Current Metrics and Models Technology | Design for Trustworthy Software: Tools, Techniques, and Methodology of Developing Robust Software

The best treatment of current software metrics and models is Software Measurement: A Visualization Toolkit for Project Control and Process Measurement,^[12] by Simmons, Ellis, Fujihara, and Kuo. It comes with a CD-ROM that contains the Project Attribute Monitoring and Prediction Associate (PAMPA) measurement and analysis software tools. The book begins with Halstead's software science from 1977 and then brings the field up to date to 1997, technologically updating the metrics and models by including later research and experience. The updated metrics are grouped by size, effort, development time, productivity, quality, reliability, verification, and usability.

Size metrics begin with Halstead's volume, now measured in source lines of code (SLOC), and add structure as the number of unconditional branches of control loop nesting and module fan-in and fan-out. The newly added rework attributes describe the size of additions, deletions, and changes made between versions. Combined, they measure the turmoil in the developing product. The authors have also added a new measure of code functionality smaller than the program or module, called a chunk. It is a single integral piece of code, such as a function, subroutine, script, macro, procedure, object, or method. Volume measures are now made on functionally distinct chunks, rather than larger-scale aggregates such as programs or components. Tools are provided that allow the designer to aggregate chunks into larger units and even predict the number of function points or object points. Furthermore, because most software products are not developed from scratch but rather reuse existing code chunks with known quality characteristics, the toolkit allows the prediction of equivalent volume using one of four different algorithms (or all four, if desired) taken from recent software science literature. A new volume measure called unique SLOC has been added. It evaluates new LOC on a per-chunk basis and can calculate unique SLOC for a developing version of the product.

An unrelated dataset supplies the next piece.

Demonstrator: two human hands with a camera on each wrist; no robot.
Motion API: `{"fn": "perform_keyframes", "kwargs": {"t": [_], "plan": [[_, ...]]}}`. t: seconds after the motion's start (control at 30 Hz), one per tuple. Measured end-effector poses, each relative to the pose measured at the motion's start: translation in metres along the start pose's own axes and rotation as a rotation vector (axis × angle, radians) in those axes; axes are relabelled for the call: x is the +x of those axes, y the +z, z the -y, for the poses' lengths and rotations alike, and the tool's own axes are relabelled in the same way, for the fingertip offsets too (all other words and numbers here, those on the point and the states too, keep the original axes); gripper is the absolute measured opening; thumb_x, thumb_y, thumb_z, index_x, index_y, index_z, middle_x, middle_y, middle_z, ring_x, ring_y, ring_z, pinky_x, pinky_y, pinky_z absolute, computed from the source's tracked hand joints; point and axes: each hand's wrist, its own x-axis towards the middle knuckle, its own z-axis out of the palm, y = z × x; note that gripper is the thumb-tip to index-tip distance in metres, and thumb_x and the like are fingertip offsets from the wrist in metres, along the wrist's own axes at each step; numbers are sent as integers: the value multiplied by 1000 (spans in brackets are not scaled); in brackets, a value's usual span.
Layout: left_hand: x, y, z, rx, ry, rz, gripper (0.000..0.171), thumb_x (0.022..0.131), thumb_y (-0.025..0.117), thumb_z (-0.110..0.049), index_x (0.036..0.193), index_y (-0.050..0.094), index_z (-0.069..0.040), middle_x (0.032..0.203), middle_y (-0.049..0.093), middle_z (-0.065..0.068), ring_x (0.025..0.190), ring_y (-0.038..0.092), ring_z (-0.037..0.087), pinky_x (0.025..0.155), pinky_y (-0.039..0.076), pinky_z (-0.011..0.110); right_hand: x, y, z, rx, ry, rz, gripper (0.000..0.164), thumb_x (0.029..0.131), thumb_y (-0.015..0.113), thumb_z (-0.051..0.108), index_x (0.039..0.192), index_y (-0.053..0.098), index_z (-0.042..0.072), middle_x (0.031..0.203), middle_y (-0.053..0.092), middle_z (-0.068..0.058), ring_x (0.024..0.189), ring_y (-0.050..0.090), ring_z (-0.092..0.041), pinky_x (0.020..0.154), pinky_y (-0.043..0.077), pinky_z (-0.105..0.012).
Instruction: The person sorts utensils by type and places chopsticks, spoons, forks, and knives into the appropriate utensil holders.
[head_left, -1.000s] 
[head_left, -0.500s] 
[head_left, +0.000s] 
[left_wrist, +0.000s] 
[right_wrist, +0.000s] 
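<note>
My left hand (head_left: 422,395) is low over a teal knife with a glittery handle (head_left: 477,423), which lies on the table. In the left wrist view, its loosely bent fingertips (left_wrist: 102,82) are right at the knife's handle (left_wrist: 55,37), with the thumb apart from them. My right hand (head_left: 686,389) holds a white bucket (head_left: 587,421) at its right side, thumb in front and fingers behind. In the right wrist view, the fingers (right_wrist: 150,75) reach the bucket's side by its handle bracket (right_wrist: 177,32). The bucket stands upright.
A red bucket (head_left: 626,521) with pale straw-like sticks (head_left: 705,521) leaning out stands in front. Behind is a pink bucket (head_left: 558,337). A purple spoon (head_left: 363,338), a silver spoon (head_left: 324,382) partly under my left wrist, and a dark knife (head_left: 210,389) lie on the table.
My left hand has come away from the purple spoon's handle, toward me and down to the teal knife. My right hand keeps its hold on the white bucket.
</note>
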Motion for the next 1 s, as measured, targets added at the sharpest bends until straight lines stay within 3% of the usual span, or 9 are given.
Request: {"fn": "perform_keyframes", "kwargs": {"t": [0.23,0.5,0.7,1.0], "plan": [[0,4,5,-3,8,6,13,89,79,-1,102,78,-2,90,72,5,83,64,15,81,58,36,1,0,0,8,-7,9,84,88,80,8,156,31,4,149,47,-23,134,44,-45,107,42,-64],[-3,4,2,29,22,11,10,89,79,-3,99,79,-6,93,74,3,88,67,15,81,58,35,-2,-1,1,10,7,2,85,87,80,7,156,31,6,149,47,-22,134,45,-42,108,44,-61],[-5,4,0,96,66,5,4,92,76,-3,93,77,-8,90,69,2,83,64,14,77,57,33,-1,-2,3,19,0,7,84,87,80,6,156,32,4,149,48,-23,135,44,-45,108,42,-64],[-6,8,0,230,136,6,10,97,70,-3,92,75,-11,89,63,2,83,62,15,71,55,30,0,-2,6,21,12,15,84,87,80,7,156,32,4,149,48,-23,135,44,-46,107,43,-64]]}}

Naturally, volume measures are the major input for effort metrics. Recent research adds five categories of 17 different dominators, which can have serious effort-magnifying effects. The categories into which dominators fall are project, product, organization, suppliers, and customers. For example, potential dominators in the product category include the amount of documentation needed, programming language, complexity, and type of application. In the organization category, they include the number of people, communications, and personnel turnover. Customer includes user interface complexity and requirements volatility, which are negative, but then the dominators are all basically negative. Their name signifies that their presence may have an effort-expansion effect as large as a factor of 10. But when their influence is favorable, they generally have a much smaller positive effect. A range of effort prediction and cost forecasting algorithms based on a variety of theoretical, historical/experiential, statistical, and even composite models are provided.

The third measure category is development time, which is derived from effort, which is derived from size or volume. The only independent new variable here is schedule. Given the resources available to the project manager, the toolkit calculates overall minimum development time and then allows the user to vary or reallocate resources to do more tasks in parallel. However, the system very realistically warns of cost runaways if the user tries to reduce development time by more than 15% of the forecast minimum.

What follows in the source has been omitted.